SAS Institute, Inc. v. World Programming Ltd.
125 F. Supp. 3d 579
E.D.N.C.2015Background
- Plaintiff markets the SAS system; SAS LE is a learning edition limited to nonproduction use with reverse engineering restrictions.
- Defendant created World Programming System (WPS) intended to mirror SAS functionality and achieve output/input correspondence.
- Defendant allegedly used SAS LE for production purposes and reverse engineered it; court previously found a breach of the SAS LE license.
- Parties used expert Storer to assess whether WPS could have developed as it did without SAS LE and potential delays in development absent SAS LE.
- Defendant moves to exclude Storer under Daubert v. Merrell Dow and Rule 403; plaintiff argues Storer’s expertise and methodology are valid.

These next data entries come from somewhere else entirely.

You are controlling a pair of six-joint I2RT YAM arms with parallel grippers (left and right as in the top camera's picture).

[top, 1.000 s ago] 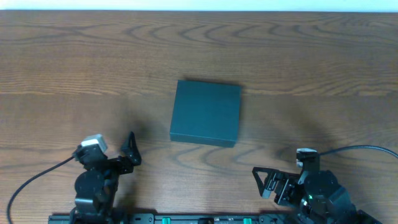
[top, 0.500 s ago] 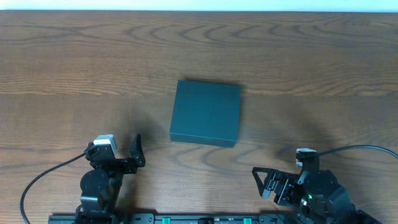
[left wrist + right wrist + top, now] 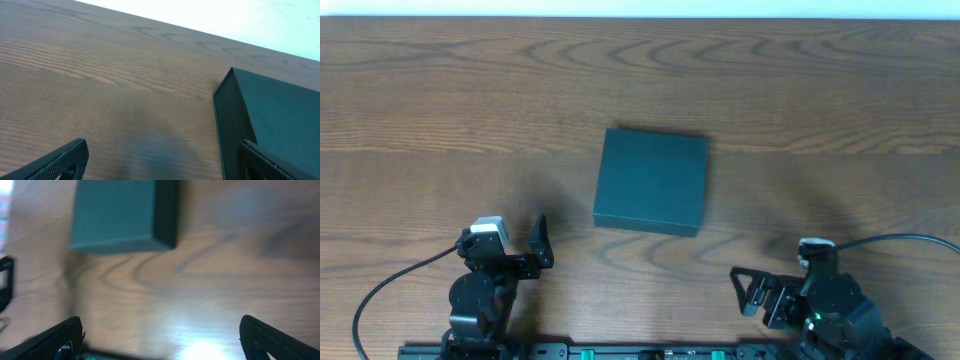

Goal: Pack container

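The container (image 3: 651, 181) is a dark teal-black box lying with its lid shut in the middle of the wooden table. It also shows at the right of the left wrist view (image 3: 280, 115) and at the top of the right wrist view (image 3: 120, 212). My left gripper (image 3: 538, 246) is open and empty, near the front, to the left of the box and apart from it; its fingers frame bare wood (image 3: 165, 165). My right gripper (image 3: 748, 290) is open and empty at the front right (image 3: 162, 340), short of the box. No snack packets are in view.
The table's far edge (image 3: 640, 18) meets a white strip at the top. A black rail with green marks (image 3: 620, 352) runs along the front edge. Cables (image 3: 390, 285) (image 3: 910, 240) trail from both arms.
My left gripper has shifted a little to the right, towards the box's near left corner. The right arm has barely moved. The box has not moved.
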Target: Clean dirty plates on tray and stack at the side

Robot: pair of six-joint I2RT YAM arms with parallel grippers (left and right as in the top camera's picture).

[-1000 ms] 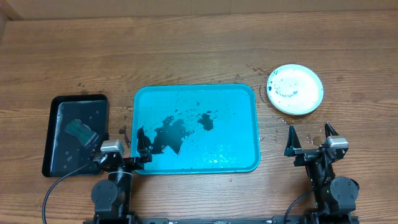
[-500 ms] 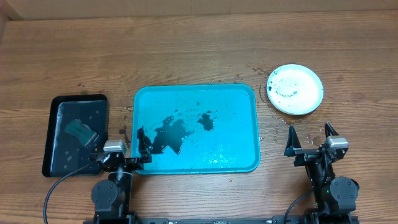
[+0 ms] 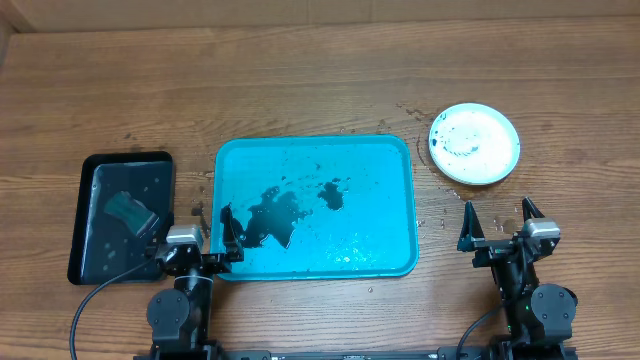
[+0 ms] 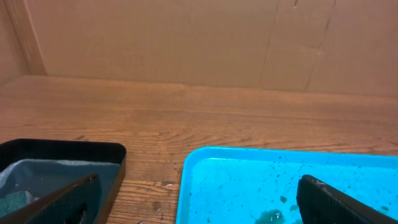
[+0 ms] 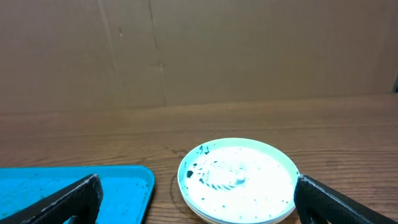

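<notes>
Dirty plates [image 3: 475, 143], small round pale ones, sat stacked at two o'clock off the large turquoise plastic tray [image 3: 370, 235]. Left end effector [image 4: 199, 179] and right end effector [image 3: 497, 213] gaped empty; stacking looked finished, nothing left to grasp.

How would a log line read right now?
left end effector: open; right end effector: open; turquoise rectangular plastic tray: smeared, plateless; round white plate: beside tray

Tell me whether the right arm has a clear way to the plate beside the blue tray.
Probably yes. The plate sits straight ahead of the open right gripper, with nothing standing between them; the tray lies off to its left.
</notes>
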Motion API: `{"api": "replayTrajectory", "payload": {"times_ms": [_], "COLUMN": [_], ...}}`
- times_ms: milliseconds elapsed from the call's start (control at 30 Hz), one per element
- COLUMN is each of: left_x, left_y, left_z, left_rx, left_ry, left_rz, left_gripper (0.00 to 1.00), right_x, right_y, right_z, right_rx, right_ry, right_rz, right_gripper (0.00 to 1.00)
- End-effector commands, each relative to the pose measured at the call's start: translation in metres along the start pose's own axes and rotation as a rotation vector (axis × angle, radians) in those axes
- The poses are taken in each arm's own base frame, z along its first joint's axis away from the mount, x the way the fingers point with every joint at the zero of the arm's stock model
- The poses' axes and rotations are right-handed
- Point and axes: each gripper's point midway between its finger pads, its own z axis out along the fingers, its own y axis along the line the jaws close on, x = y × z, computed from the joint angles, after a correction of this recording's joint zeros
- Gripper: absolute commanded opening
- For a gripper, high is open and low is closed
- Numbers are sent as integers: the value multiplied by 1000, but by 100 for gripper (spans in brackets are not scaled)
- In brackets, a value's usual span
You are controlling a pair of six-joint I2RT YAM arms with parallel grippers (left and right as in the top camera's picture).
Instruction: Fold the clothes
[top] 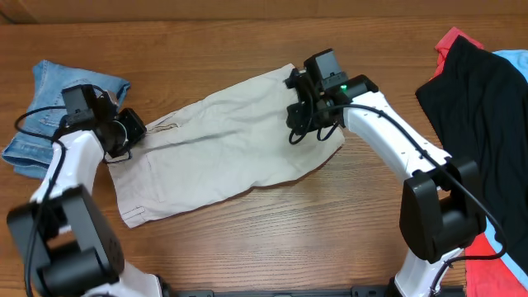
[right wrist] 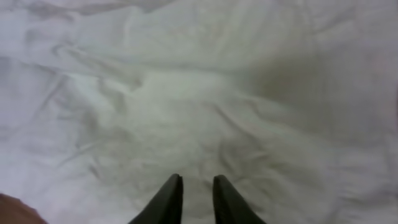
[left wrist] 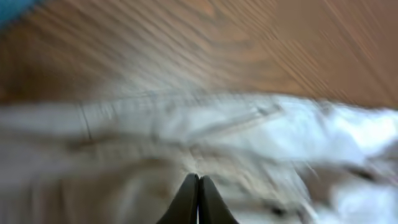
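Denim-blue cloth, the denim garment (top: 58, 111), lies crumpled at the far left of the wooden table (top: 247, 33). Just beside it is the left gripper (top: 128, 140), at the left edge of the khaki shorts (top: 223, 148). In the left wrist view this gripper (left wrist: 199, 182) has its two dark fingers pressed together with no gap between them. The blurred pale shorts (left wrist: 249, 124) fill the frame below and ahead of the tips, and bare wood lies beyond. The blur hides whether any cloth is caught between the fingers.

The shorts lie spread flat and slanted across the middle of the table, the lower left corner toward the near edge and the upper right corner toward the far edge.

At that upper right end the right gripper (top: 307, 124) stands over the cloth. The right wrist view shows its fingers (right wrist: 194, 186) a narrow slit apart, with wrinkled beige fabric (right wrist: 199, 93) directly under them and filling the frame. I cannot tell whether the tips touch the fabric, and nothing is bunched between them.

Well to the right, apart from both grippers, a black garment (top: 474, 107) lies on the table edge over a red garment (top: 452, 40) and a light blue garment (top: 513, 62).
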Motion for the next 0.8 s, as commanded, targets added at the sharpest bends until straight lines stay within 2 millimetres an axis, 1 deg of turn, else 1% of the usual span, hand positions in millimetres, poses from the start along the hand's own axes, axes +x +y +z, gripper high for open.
{"api": "replayTrajectory", "payload": {"times_ms": [0,67,133,200,267,333,467,633,700,767], "left_x": [-2,14,29,41,52,61,73,83,83,81], "left_y": [-60,-69,-74,-77,-83,-89,-93,-98,-98,-96], "left_z": [-52,-53,-46,-33,-20,-5,23,54,66,78], "left_rx": [146,134,98,57,48,54,55,63,61,54], "left_ry": [-60,-25,12,39,68,97,142,168,164,154], "left_rz": [185,272,324,362,395,416,439,468,467,454], "left_gripper": [4,4,4,4,4,4,5,7,8,11], "right_x": [-16,-29,-42,-54,-64,-69,-69,-58,-56,-59], "right_y": [26,35,45,56,66,72,71,61,57,50], "right_z": [1,2,2,4,6,11,30,60,70,77], "right_rx": [-63,-72,-81,-92,-102,-110,-114,-107,-102,-81], "right_ry": [-51,-106,-161,-217,-261,-285,-277,-224,-217,-228], "right_rz": [-113,-149,-185,-220,-251,-269,-274,-287,-305,-306], "right_gripper": [18,17,15,12,5,4,4,4,4,4]}}
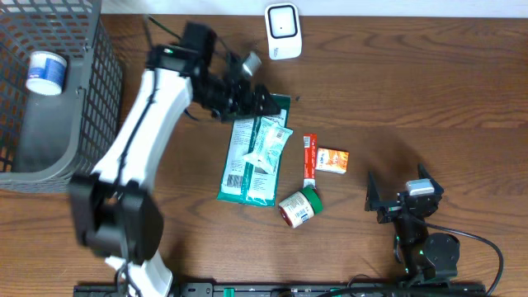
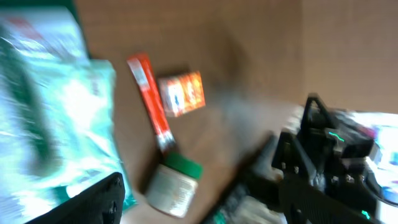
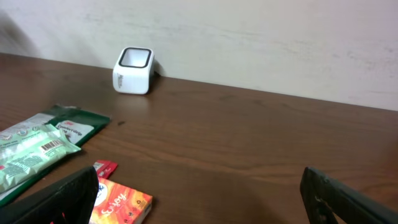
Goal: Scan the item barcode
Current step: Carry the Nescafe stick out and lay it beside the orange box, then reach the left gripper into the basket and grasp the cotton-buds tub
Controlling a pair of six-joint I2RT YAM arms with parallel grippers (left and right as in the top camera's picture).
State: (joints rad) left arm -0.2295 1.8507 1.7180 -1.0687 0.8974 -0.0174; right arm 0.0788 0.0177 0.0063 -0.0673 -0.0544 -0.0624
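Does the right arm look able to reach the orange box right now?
Probably yes: the right end effector is open, and only bare table lies between it and the orange box.

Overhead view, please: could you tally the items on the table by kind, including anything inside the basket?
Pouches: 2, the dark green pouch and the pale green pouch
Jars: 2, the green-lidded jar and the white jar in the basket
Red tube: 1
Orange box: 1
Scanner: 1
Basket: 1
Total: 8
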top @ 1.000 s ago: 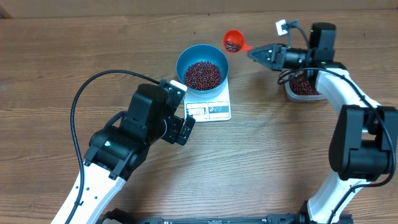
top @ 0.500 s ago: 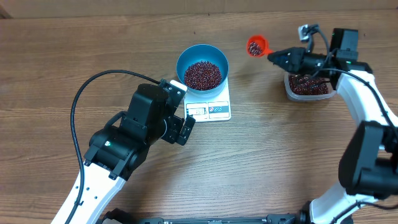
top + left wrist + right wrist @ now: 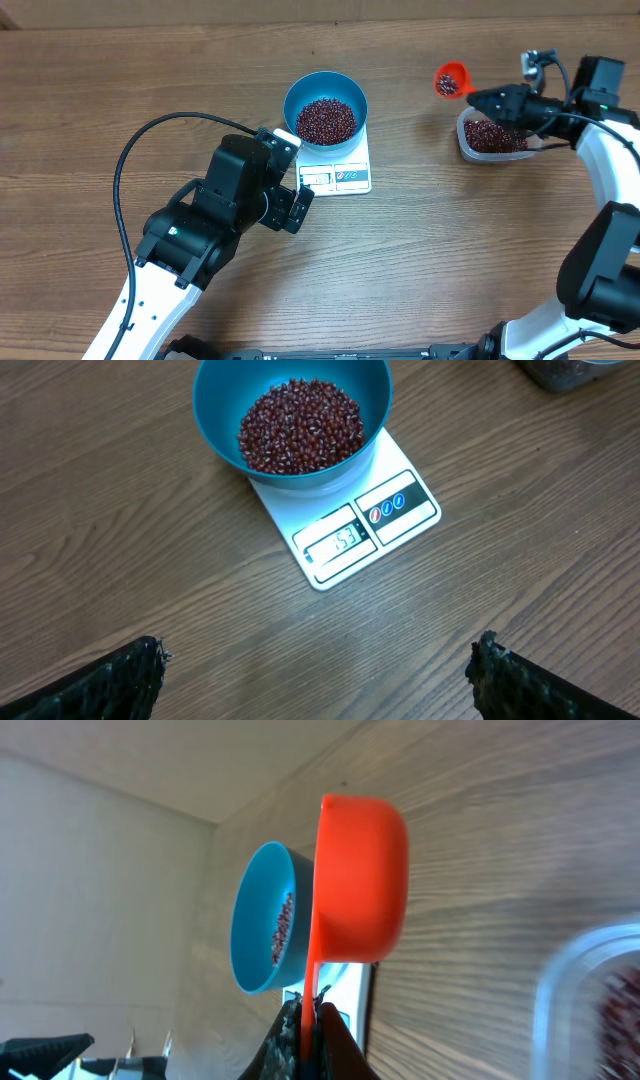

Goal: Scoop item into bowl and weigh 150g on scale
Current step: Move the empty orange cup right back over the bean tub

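While the blue bowl (image 3: 325,108) sits on the rear part of the white kitchen scale (image 3: 340,176), its heap of small dark red-brown beans (image 3: 326,119) covers the bottom, and the scale's display (image 3: 345,540), in front of the bowl, reads 153. Left gripper (image 3: 315,665) hangs on the near side of the scale, a little to its left, with its black fingers (image 3: 125,678) spread wide and nothing between them. Well to the right of the scale, the right gripper (image 3: 478,98) is pressed together on the handle of an orange scoop (image 3: 451,80), whose cup holds a few beans. Farther from the scale on that same side stands a clear plastic tub (image 3: 492,138) with more beans in it.
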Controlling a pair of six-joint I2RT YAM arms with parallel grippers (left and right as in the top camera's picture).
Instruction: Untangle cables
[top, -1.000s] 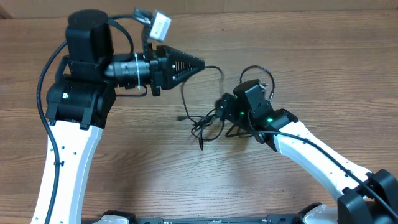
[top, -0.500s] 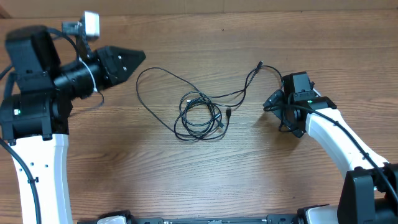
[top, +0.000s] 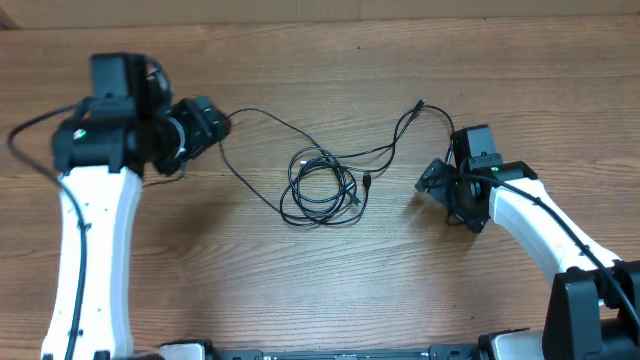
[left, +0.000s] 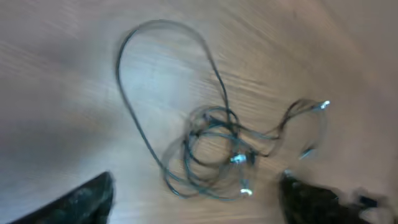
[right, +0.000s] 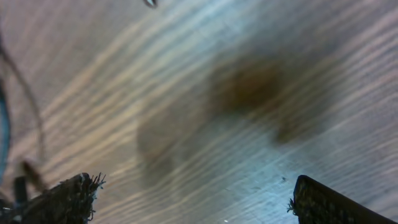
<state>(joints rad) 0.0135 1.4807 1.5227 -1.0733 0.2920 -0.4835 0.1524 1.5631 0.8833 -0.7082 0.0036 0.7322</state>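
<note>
Cables on the counter: tangled coil at centre, one big loop out to 10 o'clock, one strand to 2 o'clock ending in a plug. Left fingers spread wide, empty, at 9 o'clock of the coil, near the loop's far end. Right fingers also wide apart, empty, at 3 o'clock, clear of the cord. Risks: pinching several coil strands at once and pulling would likely cinch the tangle. Thin cord could slip out. Plug may snag in a loop.
</note>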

- Court denies broad Daubert challenge but excludes certain portions under Rule 403, notably Storer’s claim that SAS is not an interpreter or compiler.
Issues
| Issue | Plaintiff's Argument | Defendant's Argument | Held |
|---|---|---|---|
| Whether Storer’s testimony is admissible under Daubert | Storer is qualified and his methods are reliable. | Storer relies on incomplete data and lacks applicable expertise. | Daubert admissibility denied; testimony generally admissible |
| Whether Storer’s testimony is relevant and helpful | Opines on WPS being a clone and impractical without SAS LE to educate the jury. | Some opinions are not helpful and merely summarize evidence. | Two-part helpfulness found; some portions may be confusing and limited |
| Whether Storer’s methodology is valid given his experiential approach | Experience-based analysis is acceptable and reliable for this case. | Method should be more quantitative or data-driven; risk of incomplete data. | Methodology admissible; evaluation focused on three core considerations instead of strict Daubert factors |
| Whether certain statements by Storer (SAS not an interpreter/compiler; WPS clone) should be excluded under Rule 403 | Such statements educate the jury by clarifying concepts. | Those statements are confusing and lack probative value. | 403 partial grant; exclude interpretation claim but keep clone/copy concept for understanding |
Key Cases Cited
- Kumho Tire Co. v. Carmichael, 526 U.S. 137 (Supreme Court 1999) (tests for admissibility of non-scientific expert testimony flexible)
- Daubert v. Merrell Dow Pharmaceuticals, Inc., 509 U.S. 579 (Supreme Court 1993) (establishes gatekeeping for expert reliability and relevance)
- United States v. Gastiaburo, 16 F.3d 582 (4th Cir. 1994) (trial court broad discretion in admissibility under Rule 702)
- Kopf v. Skyrm, 993 F.2d 377 (4th Cir. 1993) (strict test for expert qualifications when challenged)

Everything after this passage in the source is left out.